Column: To Minnesota -- A warning from Kazakhstan
By REBECCA JEONG ST. PAUL -- I have lived in an area that experienced one of the globe's worst environmental catastrophes of the 20th century. After a decade living by the Aral Sea, I realize certain resources never come back, like abundant and l...
By REBECCA JEONG
ST. PAUL - I have lived in an area that experienced one of the globe’s worst environmental catastrophes of the 20th century. After a decade living by the Aral Sea, I realize certain resources never come back, like abundant and life-sustaining water supplies.
As a child, I flipped through a book my father bought celebrating Kazakhstan’s successful economy and natural abundance, thanks to the sea, which was once among the world’s four largest lakes. Photographs showed women skillfully picking plump cotton flower buds, local cannery workers frantically loading fish cans into trains leaving for Moscow as well as snapshots of fishermen on the giant vessels hauling fish from the salt lake.
Out my window, however, all that remained were rusted ships sinking in the shimmery sands under the scorching desert sun.
In the early 1960s, the Soviet government diverted natural channels of two rivers, Amu Darya and Syr Darya, to feed the thirsty cotton fields that symbolized regional income and livelihood. The changed waterways quickly depleted adequate water inflow. Prolonged irrigation practices along with reckless chemical use spelled out one of the greatest environmental tragedies in less than two decades.
Today, the Aral Sea has shriveled up to one tenth of its size, leaving waters poisoned with fertilizers and pesticides that are too contaminated for fish and too saline for crops. Villages dependent on cotton and fish died away as the economy crumbled.
People began to realize that they had made an irreversible mistake only when the tragedy unfolded. The high winds carried away salt from the dried Aral Sea, crusting the land with fine salt crystals that killed off most of the vegetation in the region. Without the roots to hold the soil in place, dust storms scattered high concentrations of pesticides in the air.
As a result, respiratory diseases became a common illness in their communities. In 2006, respiratory diseases accounted for the half of the child mortality rates, which is the highest in the region and for 1.5 million cases of multidrug-resistant tuberculosis, which is the highest in the world.
Only the poor without the means to relocate continue to live, fight, and struggle against the raging dust and salt storms.
The Aral Sea is not coming back; it is forever lost. Individuals who have witnessed its destructions will tell you without a moment’s hesitation to value your waters whether you have one or 11,842 lakes.
Minnesota is facing a similar challenge with the shrinking size of the Lake Pepin, which has been the largest lake on the Mississippi River ever since the first settlement in the 1830s. The Lake Pepin currently nurtures about 89 species and serves as a recreational ground for Minnesota residents and visitors. However, like the Aral Sea, the Lake Pepin is incrementally disappearing, due in part to man-made actions. Between 1996 and 2008, about 851,400 tons of sediment have been deposited in the lake annually, “enough sediment to cover a city block to the height of the Foshay Tower,” according to the Minnesota Pollution Control Agency (MPCA). If this continues, in about 340 years Lake Pepin will vanish.
MPCA reports that the Minnesota River contributes three fourths of Lake Pepin’s sediments. There are a number of sources feeding these sediments including erosion from bluffs, ravines and uplands. A significant portion of sediment, roughly 30 percent, comes from farm fields, which are also the central cause of nitrogen pollution in Minnesota waters.

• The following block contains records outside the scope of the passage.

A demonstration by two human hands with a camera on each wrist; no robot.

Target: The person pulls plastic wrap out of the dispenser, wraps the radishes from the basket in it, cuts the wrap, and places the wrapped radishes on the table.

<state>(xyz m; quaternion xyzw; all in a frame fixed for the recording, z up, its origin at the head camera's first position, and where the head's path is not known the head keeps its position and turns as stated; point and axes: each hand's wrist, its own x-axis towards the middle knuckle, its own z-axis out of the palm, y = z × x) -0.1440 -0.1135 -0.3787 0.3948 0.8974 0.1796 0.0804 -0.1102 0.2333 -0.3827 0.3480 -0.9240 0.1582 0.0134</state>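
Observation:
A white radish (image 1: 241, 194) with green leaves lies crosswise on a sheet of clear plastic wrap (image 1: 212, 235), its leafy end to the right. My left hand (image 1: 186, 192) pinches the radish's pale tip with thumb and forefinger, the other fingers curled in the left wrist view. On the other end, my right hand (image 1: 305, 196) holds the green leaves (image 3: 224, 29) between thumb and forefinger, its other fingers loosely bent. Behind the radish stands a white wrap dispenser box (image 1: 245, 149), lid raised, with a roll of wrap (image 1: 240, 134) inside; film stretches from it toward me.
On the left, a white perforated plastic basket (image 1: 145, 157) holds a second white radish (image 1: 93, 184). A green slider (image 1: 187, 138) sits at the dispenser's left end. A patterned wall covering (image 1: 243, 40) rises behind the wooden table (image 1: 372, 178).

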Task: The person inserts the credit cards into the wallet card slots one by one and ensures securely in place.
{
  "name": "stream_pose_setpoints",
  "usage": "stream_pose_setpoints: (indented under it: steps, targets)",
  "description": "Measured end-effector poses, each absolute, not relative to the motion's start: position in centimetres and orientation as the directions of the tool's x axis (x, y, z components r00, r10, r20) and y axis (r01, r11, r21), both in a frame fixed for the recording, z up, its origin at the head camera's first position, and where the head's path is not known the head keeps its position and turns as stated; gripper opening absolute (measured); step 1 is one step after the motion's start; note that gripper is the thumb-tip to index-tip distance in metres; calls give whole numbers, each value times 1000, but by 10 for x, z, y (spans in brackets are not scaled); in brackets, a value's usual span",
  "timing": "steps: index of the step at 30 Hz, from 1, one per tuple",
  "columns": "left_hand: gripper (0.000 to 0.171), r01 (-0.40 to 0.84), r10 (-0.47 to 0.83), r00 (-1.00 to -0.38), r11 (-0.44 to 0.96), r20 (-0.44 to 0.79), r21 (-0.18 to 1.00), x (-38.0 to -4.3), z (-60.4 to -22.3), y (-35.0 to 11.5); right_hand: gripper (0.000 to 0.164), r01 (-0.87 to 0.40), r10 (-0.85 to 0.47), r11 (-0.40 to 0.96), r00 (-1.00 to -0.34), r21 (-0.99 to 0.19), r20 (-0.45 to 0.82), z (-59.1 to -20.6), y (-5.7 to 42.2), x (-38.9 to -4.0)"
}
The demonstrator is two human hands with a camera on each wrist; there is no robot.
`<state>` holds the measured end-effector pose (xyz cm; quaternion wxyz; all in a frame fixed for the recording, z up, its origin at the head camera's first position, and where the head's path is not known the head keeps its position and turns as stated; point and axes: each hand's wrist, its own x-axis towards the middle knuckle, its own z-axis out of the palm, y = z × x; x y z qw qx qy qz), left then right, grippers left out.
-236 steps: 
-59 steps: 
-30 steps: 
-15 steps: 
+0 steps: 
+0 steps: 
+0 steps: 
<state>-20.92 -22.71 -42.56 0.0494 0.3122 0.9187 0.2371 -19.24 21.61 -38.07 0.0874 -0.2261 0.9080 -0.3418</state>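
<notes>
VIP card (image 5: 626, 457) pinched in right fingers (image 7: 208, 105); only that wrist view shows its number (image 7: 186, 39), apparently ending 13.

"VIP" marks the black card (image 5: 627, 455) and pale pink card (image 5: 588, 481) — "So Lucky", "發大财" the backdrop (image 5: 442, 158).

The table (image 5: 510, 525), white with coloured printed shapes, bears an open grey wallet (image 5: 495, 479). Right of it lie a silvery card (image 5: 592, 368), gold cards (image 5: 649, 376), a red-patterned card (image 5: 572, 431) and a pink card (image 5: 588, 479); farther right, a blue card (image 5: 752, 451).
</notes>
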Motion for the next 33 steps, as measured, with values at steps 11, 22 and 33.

The latest state water assessment found that an alarming rate of 41 percent of lakes and streams in southern Minnesota contain high levels of nitrogen that are potentially toxic to aquatic life, with nearly one-third of that area’s lakes and rivers unusable for drinking water.
While there is a movement in farming to more environmentally sustainable practices, it’s not gaining enough momentum to have a significant impact yet. It might just need more of a carrot approach from regulators to encourage both producers and consumers to change.
We must also encourage city and county planners to be more proactive in reducing overall water pollution. There are a number of studies and action plans in place, but we all have to get involved to make change.
Currently the MPCA is in the process of accepting public input on its Triennial Standard Review (TSR). Make your voice heard on issues related to water quality before the agency finalizes and adopts new water standards.
Rebecca Jeong is a senior at Macalester College, which is collaborating with Minnesota 2020 on a series of student-written essays on environmental issues.